I think geology chose me. That moment I had when I was learning about Plate Tectonics, I was just like, “Holy shit! I didn't know the Earth was like that! That's Incredible!” And then… I had mentors. I had influence to get where I am today. It was not all me. I wish I could say that. But, no, it definitely wasn't.
Why do you wish you could say that?
I think it would be a proud thing to be like, “Yeah, I found this, and I'm conquering it.” But, I had a lot of help getting here.
Did your passion for geology develop over the years, prior to Geo 101?
I think it was from 101 and on. I mean, there were geology classes that I wasn't passionate about. But, anything concerning magmas, or plate tectonics, or the interior of the Earth… going from interior to exterior of the earth, that stuff, yeah, definitely. I've always had a passion for it since I started learning about it.
You were originally pursuing physics, right? What led you to physics?
This naïve belief that... well, not totally naïve, but… after seeing movies like Contact and reading about Carl Sagan and things like that, I figured physics was going to be the vehicle in which I found my answers. Not even in just being a scientist, but like my personal “What's my place in the universe?” kind of answers. I was convinced. I thought it would be astrophysics too, so I pursued that in college. I continued with it for about two-and-a-half, almost three years. And then a couple of things happened. I participated in an internship for electrical engineers making a seismometer. And I was thinking, “Cool! I'll gain some electrical engineering! I'm going to learn how to use my hands and tinker with things!” It was just a three-week camp, but one afternoon out of that whole three weeks we talked about plate tectonics and earthquakes and all of this theory about geology and it just blew my mind. I'm like, “How did I not know this stuff existed! I love planets, why have I never thought of them this way! Like, they're dynamic! And, alive!” And that just kind of changed everything. I don't know what happened but it just clicked and I was like, “I'm switching to geology.”
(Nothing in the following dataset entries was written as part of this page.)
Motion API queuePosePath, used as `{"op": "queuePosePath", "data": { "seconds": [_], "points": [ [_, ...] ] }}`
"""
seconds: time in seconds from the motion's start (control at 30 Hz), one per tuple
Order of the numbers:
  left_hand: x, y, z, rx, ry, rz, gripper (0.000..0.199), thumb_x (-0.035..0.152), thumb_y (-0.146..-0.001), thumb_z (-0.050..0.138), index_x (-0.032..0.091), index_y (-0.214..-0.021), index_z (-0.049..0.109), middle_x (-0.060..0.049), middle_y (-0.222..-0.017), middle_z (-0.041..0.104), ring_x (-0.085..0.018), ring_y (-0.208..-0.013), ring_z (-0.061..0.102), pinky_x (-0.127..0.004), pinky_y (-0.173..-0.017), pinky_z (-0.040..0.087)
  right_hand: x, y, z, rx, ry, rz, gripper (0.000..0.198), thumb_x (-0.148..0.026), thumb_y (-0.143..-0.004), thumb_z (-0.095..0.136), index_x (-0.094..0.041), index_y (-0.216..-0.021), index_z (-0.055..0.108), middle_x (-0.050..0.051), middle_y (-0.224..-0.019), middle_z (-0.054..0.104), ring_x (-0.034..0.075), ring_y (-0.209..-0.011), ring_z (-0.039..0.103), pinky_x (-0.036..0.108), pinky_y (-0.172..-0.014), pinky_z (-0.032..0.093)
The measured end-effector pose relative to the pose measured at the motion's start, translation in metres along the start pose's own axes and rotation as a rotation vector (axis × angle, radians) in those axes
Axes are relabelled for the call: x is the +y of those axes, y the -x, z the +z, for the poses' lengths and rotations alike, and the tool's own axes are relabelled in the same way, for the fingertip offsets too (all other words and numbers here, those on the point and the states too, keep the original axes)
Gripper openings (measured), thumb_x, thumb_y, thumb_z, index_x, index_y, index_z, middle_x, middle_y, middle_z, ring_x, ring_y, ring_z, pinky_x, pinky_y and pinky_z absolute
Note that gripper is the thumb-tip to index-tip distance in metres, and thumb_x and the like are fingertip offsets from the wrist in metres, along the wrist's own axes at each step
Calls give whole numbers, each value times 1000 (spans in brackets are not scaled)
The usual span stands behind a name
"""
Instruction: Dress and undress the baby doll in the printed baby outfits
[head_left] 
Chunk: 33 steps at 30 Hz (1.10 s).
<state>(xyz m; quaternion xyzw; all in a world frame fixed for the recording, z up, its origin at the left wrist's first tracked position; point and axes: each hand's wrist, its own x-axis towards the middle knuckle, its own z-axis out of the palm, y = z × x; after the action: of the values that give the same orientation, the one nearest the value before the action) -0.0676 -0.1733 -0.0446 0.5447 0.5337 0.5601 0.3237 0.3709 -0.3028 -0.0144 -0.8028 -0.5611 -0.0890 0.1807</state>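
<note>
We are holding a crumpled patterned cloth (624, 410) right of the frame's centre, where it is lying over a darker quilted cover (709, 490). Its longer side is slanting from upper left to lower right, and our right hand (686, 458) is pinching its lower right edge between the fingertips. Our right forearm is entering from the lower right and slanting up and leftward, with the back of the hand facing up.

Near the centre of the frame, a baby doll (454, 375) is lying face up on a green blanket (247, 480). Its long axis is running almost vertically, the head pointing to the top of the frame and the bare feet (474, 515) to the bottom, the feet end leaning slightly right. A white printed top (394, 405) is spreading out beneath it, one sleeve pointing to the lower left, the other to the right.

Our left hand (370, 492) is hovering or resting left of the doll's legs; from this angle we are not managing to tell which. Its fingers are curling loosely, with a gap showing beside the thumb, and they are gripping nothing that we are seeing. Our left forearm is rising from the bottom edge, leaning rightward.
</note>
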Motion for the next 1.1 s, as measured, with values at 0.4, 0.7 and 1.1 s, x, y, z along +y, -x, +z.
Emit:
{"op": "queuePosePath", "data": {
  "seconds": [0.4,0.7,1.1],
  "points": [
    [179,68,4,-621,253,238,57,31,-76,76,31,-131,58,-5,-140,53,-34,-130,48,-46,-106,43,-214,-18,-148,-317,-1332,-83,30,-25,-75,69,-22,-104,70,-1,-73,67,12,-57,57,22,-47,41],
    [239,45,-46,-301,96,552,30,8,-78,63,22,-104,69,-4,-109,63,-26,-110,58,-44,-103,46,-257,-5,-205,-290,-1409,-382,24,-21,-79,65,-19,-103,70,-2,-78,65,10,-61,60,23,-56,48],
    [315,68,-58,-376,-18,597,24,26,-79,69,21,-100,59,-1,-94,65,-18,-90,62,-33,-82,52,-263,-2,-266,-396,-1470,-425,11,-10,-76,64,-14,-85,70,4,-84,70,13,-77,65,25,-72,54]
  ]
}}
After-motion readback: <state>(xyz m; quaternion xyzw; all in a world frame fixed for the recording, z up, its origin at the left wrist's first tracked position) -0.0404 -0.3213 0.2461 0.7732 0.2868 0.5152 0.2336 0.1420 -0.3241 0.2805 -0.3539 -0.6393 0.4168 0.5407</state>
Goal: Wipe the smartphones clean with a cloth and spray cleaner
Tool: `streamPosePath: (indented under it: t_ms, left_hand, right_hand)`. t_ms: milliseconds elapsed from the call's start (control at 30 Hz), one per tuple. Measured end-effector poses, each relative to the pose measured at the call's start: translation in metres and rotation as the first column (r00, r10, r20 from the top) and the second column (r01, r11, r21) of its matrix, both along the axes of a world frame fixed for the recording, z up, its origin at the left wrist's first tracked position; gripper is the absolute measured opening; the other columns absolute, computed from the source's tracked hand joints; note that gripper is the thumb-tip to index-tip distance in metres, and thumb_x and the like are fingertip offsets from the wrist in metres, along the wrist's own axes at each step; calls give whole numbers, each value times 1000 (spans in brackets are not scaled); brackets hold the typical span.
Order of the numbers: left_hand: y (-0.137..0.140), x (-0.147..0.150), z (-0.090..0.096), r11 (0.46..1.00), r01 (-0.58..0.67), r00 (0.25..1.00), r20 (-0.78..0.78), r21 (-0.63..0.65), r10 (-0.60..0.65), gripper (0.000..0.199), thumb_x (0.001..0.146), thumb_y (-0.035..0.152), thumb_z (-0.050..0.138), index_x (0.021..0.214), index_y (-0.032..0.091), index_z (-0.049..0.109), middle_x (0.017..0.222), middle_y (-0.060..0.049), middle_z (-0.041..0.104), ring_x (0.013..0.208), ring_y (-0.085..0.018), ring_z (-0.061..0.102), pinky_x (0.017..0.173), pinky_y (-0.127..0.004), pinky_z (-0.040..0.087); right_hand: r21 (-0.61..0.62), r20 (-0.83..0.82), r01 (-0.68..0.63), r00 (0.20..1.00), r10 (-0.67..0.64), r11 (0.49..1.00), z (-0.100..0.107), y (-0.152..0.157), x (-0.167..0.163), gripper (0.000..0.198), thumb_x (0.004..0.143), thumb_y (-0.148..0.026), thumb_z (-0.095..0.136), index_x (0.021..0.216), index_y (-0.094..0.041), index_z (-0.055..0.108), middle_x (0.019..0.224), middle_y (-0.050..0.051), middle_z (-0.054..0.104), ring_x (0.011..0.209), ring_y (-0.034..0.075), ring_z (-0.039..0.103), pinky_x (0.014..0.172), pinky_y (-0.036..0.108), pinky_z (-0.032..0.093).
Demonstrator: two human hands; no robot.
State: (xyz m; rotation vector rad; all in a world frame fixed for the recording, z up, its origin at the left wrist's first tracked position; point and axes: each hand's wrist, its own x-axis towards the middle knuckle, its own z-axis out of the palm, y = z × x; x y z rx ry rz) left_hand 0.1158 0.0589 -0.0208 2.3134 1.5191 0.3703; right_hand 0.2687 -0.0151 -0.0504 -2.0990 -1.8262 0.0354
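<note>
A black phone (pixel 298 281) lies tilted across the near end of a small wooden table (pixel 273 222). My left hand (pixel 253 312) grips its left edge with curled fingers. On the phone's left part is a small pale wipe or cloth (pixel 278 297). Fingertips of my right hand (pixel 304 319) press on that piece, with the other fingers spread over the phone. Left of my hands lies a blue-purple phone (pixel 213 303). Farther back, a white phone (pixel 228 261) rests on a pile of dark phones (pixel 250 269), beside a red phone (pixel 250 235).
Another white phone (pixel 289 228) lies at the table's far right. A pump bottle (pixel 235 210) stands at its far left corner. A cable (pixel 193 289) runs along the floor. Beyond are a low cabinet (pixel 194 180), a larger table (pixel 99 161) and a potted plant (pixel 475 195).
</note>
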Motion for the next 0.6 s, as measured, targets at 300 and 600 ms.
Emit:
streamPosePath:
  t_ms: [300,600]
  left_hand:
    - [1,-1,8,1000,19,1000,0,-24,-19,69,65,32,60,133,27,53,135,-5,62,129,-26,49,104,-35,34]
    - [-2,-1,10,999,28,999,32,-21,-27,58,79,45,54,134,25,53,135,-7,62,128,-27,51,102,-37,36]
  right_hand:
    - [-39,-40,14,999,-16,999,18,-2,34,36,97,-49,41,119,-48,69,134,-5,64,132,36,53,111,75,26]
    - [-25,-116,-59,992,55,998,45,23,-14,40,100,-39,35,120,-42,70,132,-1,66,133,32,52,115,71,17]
Were you aware of plate tectonics and geology prior to that moment?
I was not aware that it existed. We didn't have earth science in my high school. Or if we did, I didn't take it. We had chemistry and we had physics. And I loved my physics class. But, we never talked about earth science. Maybe I took an oceanography class. We were learning about starfish and whales. [everyone laughs] But, I have to say... I had to have been aware of it. Because, I always had these universe books that talk about planets. But, I never thought of it as geology. I just thought, “Wow. Planets are sweet!” I was obsessed with the solar system. And Uranus. And Neptune. And how they are all different. And one was tilted. And one was gassy. I thought of planets that way. But never... never like geology, or thinking about our own planet for some reason. I never looked down. I always looked up and away. I'm in the interior of the earth now. Oh yeah. I'm looking in. That's all I think about.
Speaking of looking in… Is there anything you know now, that you wished you knew back then?
Not to put myself down, but you know, I'm not a genius by any means. I never considered myself above average. I just love what I do and I work very hard. And so I think if you have those two things, you can do science. You don't have to have this stellar IQ and be a social recluse. You just have to love what you do and be willing to work really hard for it. And that's what I wish I knew earlier on. Because I thought I had to be someone I wasn't, and kind of tone down who (sic) I was. And, I don't think that's the case.
Current Status & Academics
Hannah Inés Shamloo is currently a Ph.D. candidate in the School of Earth and Space Exploration (SESE) at Arizona State University. Hannah holds a Bachelor of Science degree in geophysics from California State University, Northridge.